*YOUR INSTRUCTIONS*: Output the entries that follow character for character. Leave every image out.

*Stored data*:
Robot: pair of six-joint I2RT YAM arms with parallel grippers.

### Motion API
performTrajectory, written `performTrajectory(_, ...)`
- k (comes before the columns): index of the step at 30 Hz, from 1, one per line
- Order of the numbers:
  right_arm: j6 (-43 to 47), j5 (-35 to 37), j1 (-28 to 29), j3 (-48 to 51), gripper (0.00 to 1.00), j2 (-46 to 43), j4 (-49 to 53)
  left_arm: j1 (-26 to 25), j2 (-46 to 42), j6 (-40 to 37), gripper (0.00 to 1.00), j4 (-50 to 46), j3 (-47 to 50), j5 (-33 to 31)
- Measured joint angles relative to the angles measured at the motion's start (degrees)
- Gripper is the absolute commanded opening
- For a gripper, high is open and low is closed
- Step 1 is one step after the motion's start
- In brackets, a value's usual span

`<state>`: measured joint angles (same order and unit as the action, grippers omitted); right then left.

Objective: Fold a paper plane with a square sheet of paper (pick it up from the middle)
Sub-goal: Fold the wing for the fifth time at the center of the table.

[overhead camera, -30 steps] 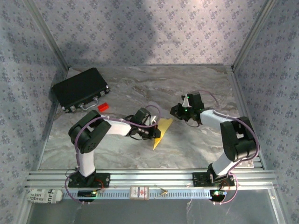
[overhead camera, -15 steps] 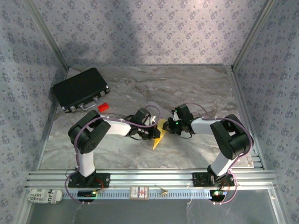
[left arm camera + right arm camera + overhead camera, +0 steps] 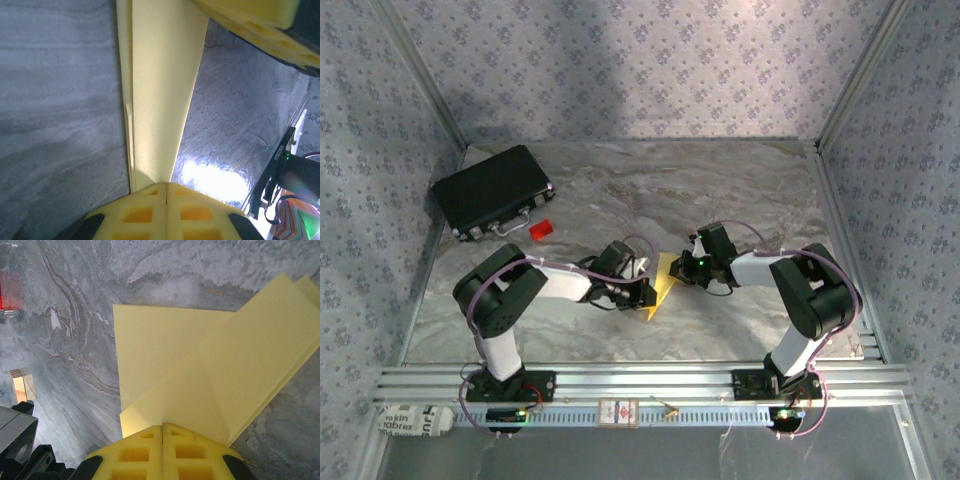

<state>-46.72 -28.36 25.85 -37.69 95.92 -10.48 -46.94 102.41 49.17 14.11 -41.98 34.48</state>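
Top external view, biggest stuff first: marbled grey table (image 3: 740,190) with patterned walls around it, and a black case (image 3: 492,192) shut and sitting at the far left corner. Both arms are bent low and reach in toward the middle, so the two grippers end up just beside each other.

The yellow paper (image 3: 665,280) is at mid-table between them, already partly folded into a narrow, pointy shape with its tip aimed at the near edge. The left gripper (image 3: 642,292) is on its left edge and the right gripper (image 3: 682,268) is on its far right part.

Left wrist cam: the paper (image 3: 160,90) runs away from the camera as a long strip with stacked layer edges down its left side. The left gripper (image 3: 166,186) has its jaws clenched together right at the strip's near end. I honestly can't tell if it's pinching the paper or just pressing on it. The other gripper's yellow finger (image 3: 250,25) pokes in at the top right.

Right wrist cam: the right gripper (image 3: 163,427) is clamped tight on a folded flap of the paper (image 3: 200,365), which lifts up to the tips over a flatter layer below.

Smallest thing: a red block (image 3: 541,229) on the table just beside the case's handle, well apart from the paper.
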Motion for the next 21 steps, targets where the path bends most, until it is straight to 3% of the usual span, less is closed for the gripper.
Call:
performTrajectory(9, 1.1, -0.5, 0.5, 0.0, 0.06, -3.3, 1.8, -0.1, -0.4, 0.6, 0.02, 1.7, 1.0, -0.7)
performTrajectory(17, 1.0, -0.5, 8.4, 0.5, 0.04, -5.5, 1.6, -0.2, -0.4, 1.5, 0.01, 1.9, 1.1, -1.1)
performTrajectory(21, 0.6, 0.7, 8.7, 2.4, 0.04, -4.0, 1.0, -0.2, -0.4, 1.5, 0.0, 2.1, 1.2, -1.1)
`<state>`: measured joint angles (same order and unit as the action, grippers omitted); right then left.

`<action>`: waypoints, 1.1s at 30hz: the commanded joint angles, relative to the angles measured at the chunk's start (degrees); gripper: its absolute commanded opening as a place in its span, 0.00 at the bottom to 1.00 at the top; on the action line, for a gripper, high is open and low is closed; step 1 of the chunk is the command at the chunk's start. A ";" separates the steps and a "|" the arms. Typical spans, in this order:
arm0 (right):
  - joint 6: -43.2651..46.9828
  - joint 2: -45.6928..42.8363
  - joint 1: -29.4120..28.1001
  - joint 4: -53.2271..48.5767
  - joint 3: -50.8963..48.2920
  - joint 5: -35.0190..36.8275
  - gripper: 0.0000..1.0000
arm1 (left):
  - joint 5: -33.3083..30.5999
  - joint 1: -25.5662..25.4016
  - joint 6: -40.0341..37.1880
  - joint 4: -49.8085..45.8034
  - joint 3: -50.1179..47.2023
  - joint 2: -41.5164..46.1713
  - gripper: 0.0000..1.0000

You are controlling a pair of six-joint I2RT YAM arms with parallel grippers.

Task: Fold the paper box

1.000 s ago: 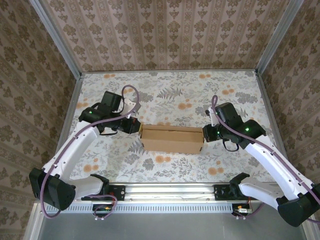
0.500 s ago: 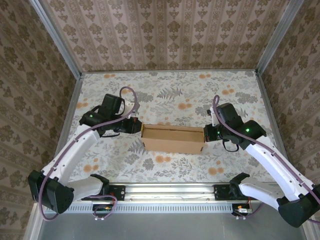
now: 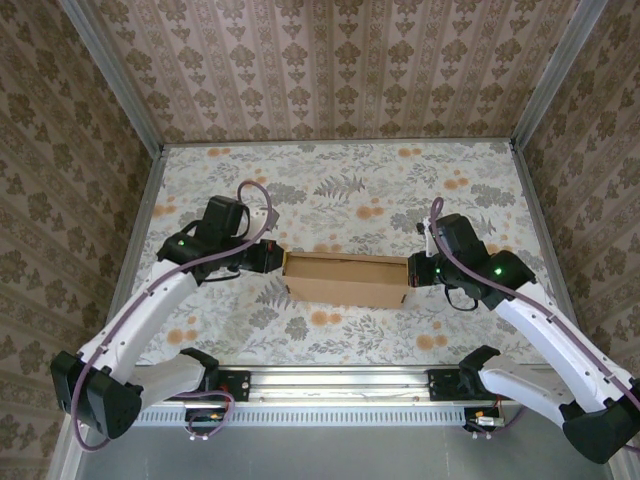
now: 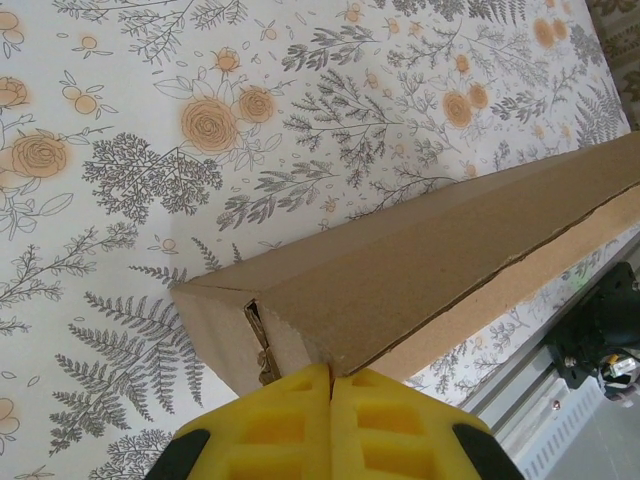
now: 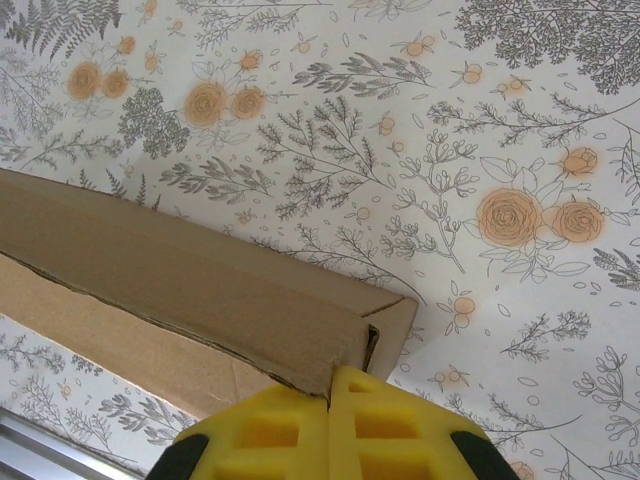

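Paper box (image 3: 345,281) lying mid-worktop (image 3: 340,190), long axis left to right, flat on the floral surface. Plain brown cardboard, no print. Near long wall facing the arm bases, well clear of the rail (image 3: 340,384) at the near edge. Thin darker strip along the far rim from above; can't tell if the top is open or closed.

Left claw (image 3: 274,257) butted against the box's left end, right claw (image 3: 411,270) against the right end. Box between the two, touching both.

From the left wrist: left pads (image 4: 270,425), yellow, pressed together with no gap along the seam, tips right at the lower corner of the box end. Folded flap edge tucked in at that corner, ragged card visible inside. Long crease line running down the side wall toward the far end. Can't tell whether nipping a sliver of cardboard or just touching it.

From the right wrist: much the same, mirrored. Right pads (image 5: 400,430), yellow, closed on each other, tips at the box's end corner. End flap standing slightly off the side wall, dark slit between the two. Long wall running off to the left, seam along its lower part. Again can't tell whether any card is caught between the pads.
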<state>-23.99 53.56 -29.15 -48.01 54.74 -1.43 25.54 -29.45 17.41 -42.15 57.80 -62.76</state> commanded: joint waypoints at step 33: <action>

*TASK OUTPUT*:
Robot: pair of six-joint I2RT YAM arms with parallel grippers.

### Motion API
performTrajectory, written `performTrajectory(_, ...)`
- k (comes before the columns): index of the step at 30 Hz, from 1, one per line
- Order of the numbers:
  right_arm: j6 (-43 to 47), j5 (-35 to 37), j1 (-28 to 29), j3 (-48 to 51), gripper (0.00 to 1.00), j2 (-46 to 43), j4 (-49 to 53)
  left_arm: j1 (-26 to 25), j2 (-46 to 42), j6 (-40 to 37), gripper (0.00 to 1.00), j4 (-50 to 46), j3 (-47 to 50), j5 (-33 to 31)
- Measured joint angles relative to the angles measured at the motion's start (degrees)
- Gripper is the absolute commanded opening
- For a gripper, high is open and low is closed
- Step 1 is one step after the motion's start
- In brackets, a value's usual span

`<state>`: measured joint angles (same order and unit as the action, grippers omitted); right then left.

Objective: Fold a paper plane with a square sheet of paper (pick it up from the middle)
Sub-goal: Fold the wing for the fifth time at the center of the table.

[overhead camera, -30 steps] 
[overhead camera, -15 steps] 
[left arm camera + right arm camera + overhead camera, +0 steps] 

<state>-46.72 -28.36 25.85 -37.69 95.92 -10.48 -46.94 102.41 49.17 14.11 -41.98 34.48</state>
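Top external view, biggest stuff first: marbled grey table (image 3: 740,190) with patterned walls around it, and a black case (image 3: 492,192) shut and sitting at the far left corner. Both arms are bent low and reach in toward the middle, so the two grippers end up just beside each other.

The yellow paper (image 3: 665,280) is at mid-table between them, already partly folded into a narrow, pointy shape with its tip aimed at the near edge. The left gripper (image 3: 642,292) is on its left edge and the right gripper (image 3: 682,268) is on its far right part.

Left wrist cam: the paper (image 3: 160,90) runs away from the camera as a long strip with stacked layer edges down its left side. The left gripper (image 3: 166,186) has its jaws clenched together right at the strip's near end. I honestly can't tell if it's pinching the paper or just pressing on it. The other gripper's yellow finger (image 3: 250,25) pokes in at the top right.

Right wrist cam: the right gripper (image 3: 163,427) is clamped tight on a folded flap of the paper (image 3: 200,365), which lifts up to the tips over a flatter layer below.

Smallest thing: a red block (image 3: 541,229) on the table just beside the case's handle, well apart from the paper.
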Motion for the next 21 steps, targets where the path bends most, until it is straight to 3% of the usual span, less is closed for the gripper.
Call:
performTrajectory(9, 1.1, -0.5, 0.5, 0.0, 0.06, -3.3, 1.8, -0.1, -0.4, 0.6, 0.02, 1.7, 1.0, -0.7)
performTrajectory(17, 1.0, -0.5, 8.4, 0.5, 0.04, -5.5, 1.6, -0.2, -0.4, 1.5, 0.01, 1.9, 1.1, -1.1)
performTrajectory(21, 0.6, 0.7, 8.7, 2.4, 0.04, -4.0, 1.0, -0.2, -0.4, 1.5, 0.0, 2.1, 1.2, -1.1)
`<state>`: measured joint angles (same order and unit as the action, grippers omitted); right then left.

`<action>`: waypoints, 1.1s at 30hz: the commanded joint angles, relative to the angles measured at the chunk's start (degrees); gripper: its absolute commanded opening as a place in its span, 0.00 at the bottom to 1.00 at the top; on the action line, for a gripper, high is open and low is closed; step 1 of the chunk is the command at the chunk's start. A ";" separates the steps and a "|" the arms. Typical spans, in this order:
arm0 (right):
  - joint 6: -43.2651..46.9828
  - joint 2: -45.6928..42.8363
  - joint 1: -29.4120..28.1001
  - joint 4: -53.2271..48.5767
  - joint 3: -50.8963..48.2920
  - joint 5: -35.0190..36.8275
  - gripper: 0.0000..1.0000
arm1 (left):
  - joint 5: -33.3083..30.5999
  - joint 1: -25.5662..25.4016
  - joint 6: -40.0341..37.1880
  - joint 4: -49.8085..45.8034
  - joint 3: -50.1179..47.2023
  - joint 2: -41.5164..46.1713
  - gripper: 0.0000..1.0000

You are controlling a pair of six-joint I2RT YAM arms with parallel grippers.

Task: Fold the paper box

1.000 s ago: 
0.500 s ago: 
now: 
now: 
now: 

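Paper box (image 3: 345,281) lying mid-worktop (image 3: 340,190), long axis left to right, flat on the floral surface. Plain brown cardboard, no print. Near long wall facing the arm bases, well clear of the rail (image 3: 340,384) at the near edge. Thin darker strip along the far rim from above; can't tell if the top is open or closed.

Left claw (image 3: 274,257) butted against the box's left end, right claw (image 3: 411,270) against the right end. Box between the two, touching both.

From the left wrist: left pads (image 4: 270,425), yellow, pressed together with no gap along the seam, tips right at the lower corner of the box end. Folded flap edge tucked in at that corner, ragged card visible inside. Long crease line running down the side wall toward the far end. Can't tell whether nipping a sliver of cardboard or just touching it.

From the right wrist: much the same, mirrored. Right pads (image 5: 400,430), yellow, closed on each other, tips at the box's end corner. End flap standing slightly off the side wall, dark slit between the two. Long wall running off to the left, seam along its lower part. Again can't tell whether any card is caught between the pads.
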<state>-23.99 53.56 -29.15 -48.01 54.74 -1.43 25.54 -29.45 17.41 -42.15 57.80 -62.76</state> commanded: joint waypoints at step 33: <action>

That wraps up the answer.